Bassanese Bites: Correction or recession? – January 31 2022
It’s nice to be back from holiday.. what did I miss? One of the downsides of being a market analyst is that it’s often hard to switch off from markets even when on a break, especially when volatility spikes and there are big market-moving events. The past few weeks are a case in point!
All that said, what we’ve seen to date is largely what I’ve been fearing since the Powell pivot in early December, when the U.S. Fed chair dropped reference to inflation being “transitory”. This confirmed expectations that the Fed would raise rates this year, which in turn meant bond yields would likely move higher – which in turn would put downward pressure on still lofty U.S. PE valuations. What’s perhaps most surprising is the speed of the market correction, with the S&P 500 down 9.8% from its recent 3 January peak at the low last Thursday. What’s less surprising is that the more interest-rate sensitive growth/technology sectors (and so the U.S. market) have been hit hardest, with value/defensive areas holding up better.
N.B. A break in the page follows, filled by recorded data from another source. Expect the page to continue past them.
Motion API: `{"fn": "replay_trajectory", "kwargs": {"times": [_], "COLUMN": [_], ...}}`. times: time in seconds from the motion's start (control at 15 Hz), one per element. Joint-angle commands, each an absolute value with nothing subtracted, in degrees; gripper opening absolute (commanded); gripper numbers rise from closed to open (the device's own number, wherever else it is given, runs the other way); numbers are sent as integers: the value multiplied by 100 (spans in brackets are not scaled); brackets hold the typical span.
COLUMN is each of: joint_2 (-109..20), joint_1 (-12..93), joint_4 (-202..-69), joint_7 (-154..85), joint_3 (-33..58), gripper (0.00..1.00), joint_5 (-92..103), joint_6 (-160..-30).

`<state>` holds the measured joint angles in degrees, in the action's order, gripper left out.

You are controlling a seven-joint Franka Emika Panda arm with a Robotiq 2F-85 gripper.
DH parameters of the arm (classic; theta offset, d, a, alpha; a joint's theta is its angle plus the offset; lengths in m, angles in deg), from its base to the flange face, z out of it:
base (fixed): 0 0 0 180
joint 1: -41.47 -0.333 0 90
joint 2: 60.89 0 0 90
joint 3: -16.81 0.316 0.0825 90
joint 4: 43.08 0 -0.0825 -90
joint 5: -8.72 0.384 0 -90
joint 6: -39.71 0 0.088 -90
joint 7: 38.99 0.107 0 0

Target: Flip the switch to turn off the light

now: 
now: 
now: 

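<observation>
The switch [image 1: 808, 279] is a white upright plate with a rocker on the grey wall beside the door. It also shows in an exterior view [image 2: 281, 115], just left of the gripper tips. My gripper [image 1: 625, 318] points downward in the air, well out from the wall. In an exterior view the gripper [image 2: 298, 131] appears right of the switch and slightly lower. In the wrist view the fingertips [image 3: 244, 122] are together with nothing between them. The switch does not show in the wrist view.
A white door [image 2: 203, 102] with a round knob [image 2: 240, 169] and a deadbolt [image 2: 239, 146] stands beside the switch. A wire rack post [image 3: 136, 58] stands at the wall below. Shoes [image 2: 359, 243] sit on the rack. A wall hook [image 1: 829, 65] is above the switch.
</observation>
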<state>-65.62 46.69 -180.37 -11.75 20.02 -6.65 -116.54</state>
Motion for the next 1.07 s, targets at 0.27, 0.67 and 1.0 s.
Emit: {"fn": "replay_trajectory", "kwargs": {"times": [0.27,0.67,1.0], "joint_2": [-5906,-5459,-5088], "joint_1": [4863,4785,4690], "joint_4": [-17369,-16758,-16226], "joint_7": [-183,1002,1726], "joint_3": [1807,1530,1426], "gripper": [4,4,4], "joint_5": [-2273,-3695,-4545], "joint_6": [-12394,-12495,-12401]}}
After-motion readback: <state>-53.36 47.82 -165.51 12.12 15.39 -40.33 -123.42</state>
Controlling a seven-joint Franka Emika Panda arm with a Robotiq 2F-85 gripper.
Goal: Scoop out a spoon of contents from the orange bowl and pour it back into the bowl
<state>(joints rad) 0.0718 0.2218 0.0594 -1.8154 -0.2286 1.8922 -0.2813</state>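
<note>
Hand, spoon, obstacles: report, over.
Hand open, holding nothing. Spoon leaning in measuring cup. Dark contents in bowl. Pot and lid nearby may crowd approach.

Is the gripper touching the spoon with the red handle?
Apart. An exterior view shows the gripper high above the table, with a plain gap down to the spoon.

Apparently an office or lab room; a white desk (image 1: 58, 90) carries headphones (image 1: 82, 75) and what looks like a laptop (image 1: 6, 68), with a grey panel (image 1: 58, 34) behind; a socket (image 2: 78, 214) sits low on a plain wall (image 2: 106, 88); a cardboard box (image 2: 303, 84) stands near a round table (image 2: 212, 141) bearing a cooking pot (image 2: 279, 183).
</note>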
So where are we today? U.S. 10-year bond yields have leapt from around 1.5% to almost 1.8% since late last year. I still think they will break above 2% in H1 this year. The S&P 500 forward PE ratio has declined from 21.7 to a (still lofty) 20.3, which suggests some caution in thinking the bottom for the market is already in. The good news so far is that corporate earnings remain robust – indeed, what turns a mid-cycle valuation-driven market correction (of 10 to 20%) into an ugly bear market (20 to 50% decline) is when earnings also collapse, which in turn would require a U.S. recession.